→ What the task requires:
Please restate, exactly, only the lines from the beginning of the listing below through the line containing "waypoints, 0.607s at", with the pictures left out.

→ Material shown:
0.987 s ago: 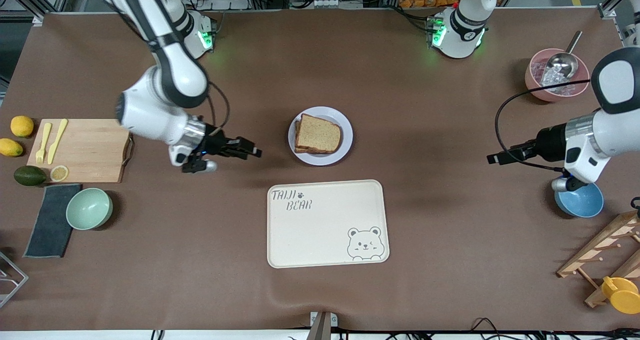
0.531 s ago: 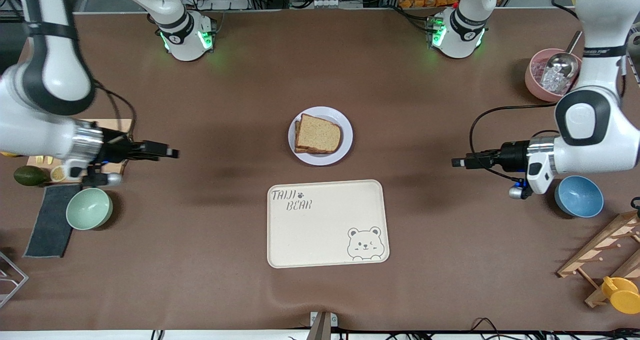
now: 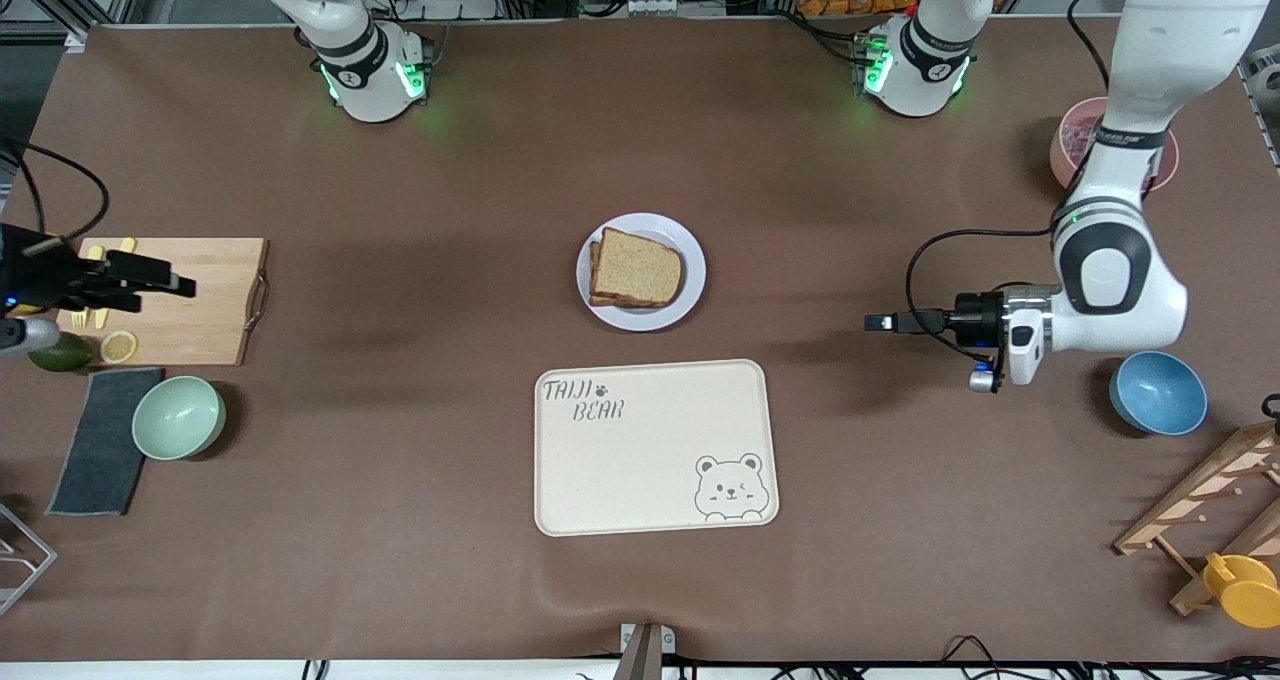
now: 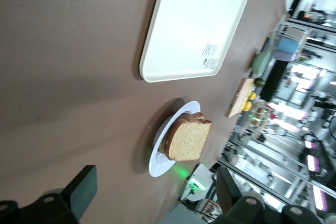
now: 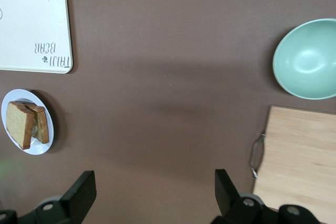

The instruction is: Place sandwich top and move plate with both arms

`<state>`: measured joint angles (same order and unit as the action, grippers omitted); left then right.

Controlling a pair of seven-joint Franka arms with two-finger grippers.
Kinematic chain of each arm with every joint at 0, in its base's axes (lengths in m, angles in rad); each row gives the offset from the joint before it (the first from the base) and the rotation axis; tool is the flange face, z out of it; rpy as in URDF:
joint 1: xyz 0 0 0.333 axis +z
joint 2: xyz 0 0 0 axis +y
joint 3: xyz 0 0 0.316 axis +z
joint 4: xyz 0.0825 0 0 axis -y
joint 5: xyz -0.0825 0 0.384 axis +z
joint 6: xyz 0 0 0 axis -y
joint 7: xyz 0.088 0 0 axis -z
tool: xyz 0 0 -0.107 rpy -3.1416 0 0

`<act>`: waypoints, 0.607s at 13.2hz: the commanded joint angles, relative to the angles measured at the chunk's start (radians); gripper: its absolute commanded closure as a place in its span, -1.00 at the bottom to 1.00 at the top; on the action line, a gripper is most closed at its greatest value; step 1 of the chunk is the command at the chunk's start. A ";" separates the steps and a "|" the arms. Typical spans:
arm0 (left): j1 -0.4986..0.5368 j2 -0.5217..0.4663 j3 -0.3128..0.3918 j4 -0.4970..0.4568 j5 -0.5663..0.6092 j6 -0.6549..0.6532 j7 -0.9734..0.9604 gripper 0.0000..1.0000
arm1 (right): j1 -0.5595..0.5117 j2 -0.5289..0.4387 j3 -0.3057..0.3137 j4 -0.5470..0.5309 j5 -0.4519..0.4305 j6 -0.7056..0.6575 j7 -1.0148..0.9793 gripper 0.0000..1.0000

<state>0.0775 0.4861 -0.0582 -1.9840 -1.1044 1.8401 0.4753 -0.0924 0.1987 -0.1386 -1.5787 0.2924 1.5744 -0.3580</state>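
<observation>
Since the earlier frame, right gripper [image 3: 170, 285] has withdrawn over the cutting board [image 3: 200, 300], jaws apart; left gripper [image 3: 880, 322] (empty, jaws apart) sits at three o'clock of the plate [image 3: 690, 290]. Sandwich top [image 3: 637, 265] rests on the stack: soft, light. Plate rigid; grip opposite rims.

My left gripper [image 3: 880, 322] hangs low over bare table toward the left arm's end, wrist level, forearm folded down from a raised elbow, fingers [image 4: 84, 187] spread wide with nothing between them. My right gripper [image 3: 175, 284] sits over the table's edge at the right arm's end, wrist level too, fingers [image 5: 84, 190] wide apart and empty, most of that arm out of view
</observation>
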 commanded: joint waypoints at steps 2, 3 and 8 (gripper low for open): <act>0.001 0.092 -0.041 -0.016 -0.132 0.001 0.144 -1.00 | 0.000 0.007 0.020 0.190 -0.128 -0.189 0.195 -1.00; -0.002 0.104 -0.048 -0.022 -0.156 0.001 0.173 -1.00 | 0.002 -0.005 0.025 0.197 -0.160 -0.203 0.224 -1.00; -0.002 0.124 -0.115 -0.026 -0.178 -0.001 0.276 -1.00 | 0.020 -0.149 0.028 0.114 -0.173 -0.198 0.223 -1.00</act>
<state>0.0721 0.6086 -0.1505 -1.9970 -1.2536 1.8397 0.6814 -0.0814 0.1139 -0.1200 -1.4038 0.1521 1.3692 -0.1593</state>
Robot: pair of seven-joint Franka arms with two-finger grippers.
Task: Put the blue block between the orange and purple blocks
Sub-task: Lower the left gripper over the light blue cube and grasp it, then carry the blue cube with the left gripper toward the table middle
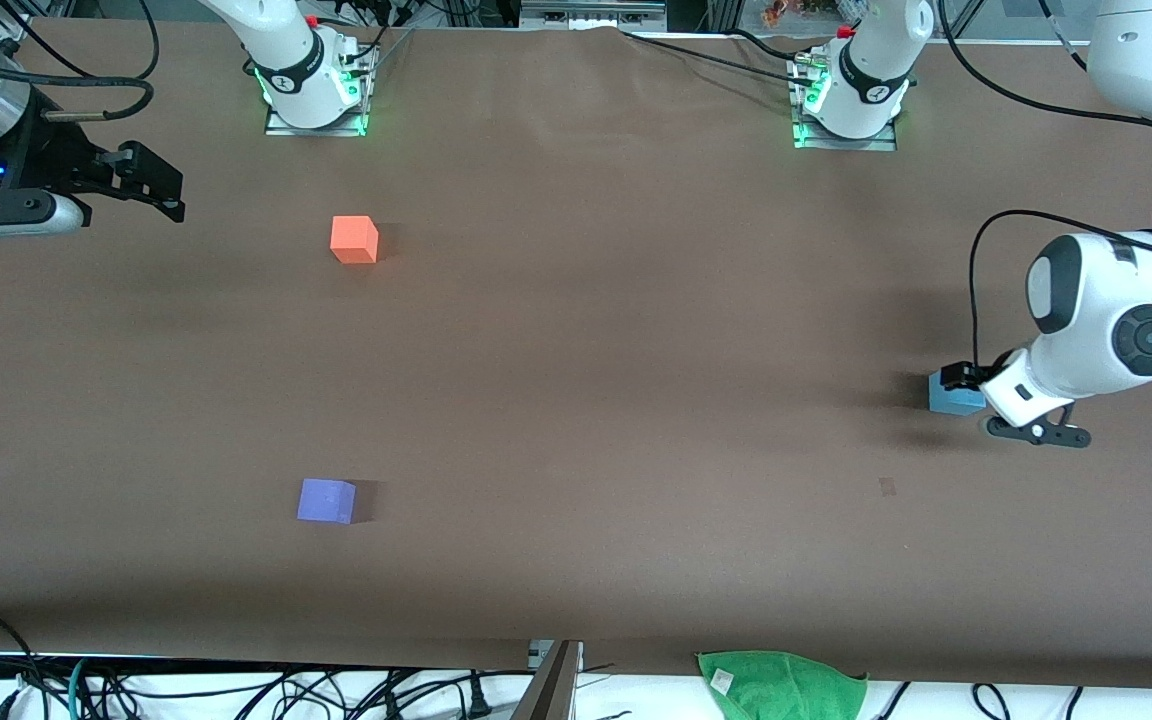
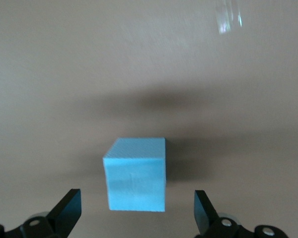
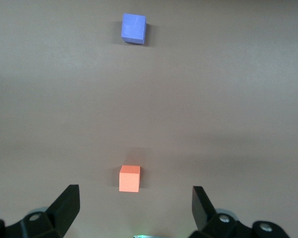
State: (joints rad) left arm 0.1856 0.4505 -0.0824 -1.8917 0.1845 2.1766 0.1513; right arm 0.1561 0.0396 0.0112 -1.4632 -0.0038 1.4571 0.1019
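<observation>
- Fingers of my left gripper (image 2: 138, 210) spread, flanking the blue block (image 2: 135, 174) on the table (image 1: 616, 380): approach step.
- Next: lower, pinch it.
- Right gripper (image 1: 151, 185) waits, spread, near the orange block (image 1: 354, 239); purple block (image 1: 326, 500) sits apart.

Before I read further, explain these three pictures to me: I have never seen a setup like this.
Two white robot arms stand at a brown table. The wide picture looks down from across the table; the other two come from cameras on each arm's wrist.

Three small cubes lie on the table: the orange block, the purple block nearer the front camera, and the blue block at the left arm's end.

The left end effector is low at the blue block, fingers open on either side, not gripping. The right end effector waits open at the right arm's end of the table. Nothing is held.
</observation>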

→ Answer section:
0.987 s ago: 
0.531 s ago: 
now: 
now: 
now: 

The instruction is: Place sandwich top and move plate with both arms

`<state>`: measured joint angles (same order and unit as the action, grippers omitted); left then right.

Controlling a pair of seven-joint Franka arms with two-finger grippers.
Kinematic chain of each arm with every joint at 0, in its base's axes (lengths in m, angles in rad); each row gives the offset from the joint before it (the first from the base) and the rotation axis; tool is the flange face, z out of it; rpy as in URDF:
joint 1: xyz 0 0 0.333 axis +z
joint 2: xyz 0 0 0 axis +y
joint 3: xyz 0 0 0.316 axis +z
joint 4: xyz 0.0825 0 0 axis -y
joint 5: xyz -0.0825 0 0.384 axis +z
joint 6: xyz 0 0 0 axis -y
joint 7: xyz 0.088 0 0 axis -z
tool: xyz 0 0 -0.107 rpy -3.1416 0 0

`<act>`: waypoints, 0.607s at 13.2hz: the commanded joint angles, relative to the angles measured at the chunk's start (radians); gripper: its absolute commanded closure as a place in its span, -1.00 at the bottom to 1.00 at the top; on the action line, a gripper is most closed at its greatest value; step 1 of the chunk is the command at the chunk's start. A ";" separates the steps and a "|" the arms. Typical spans:

The output above is complete as it stands.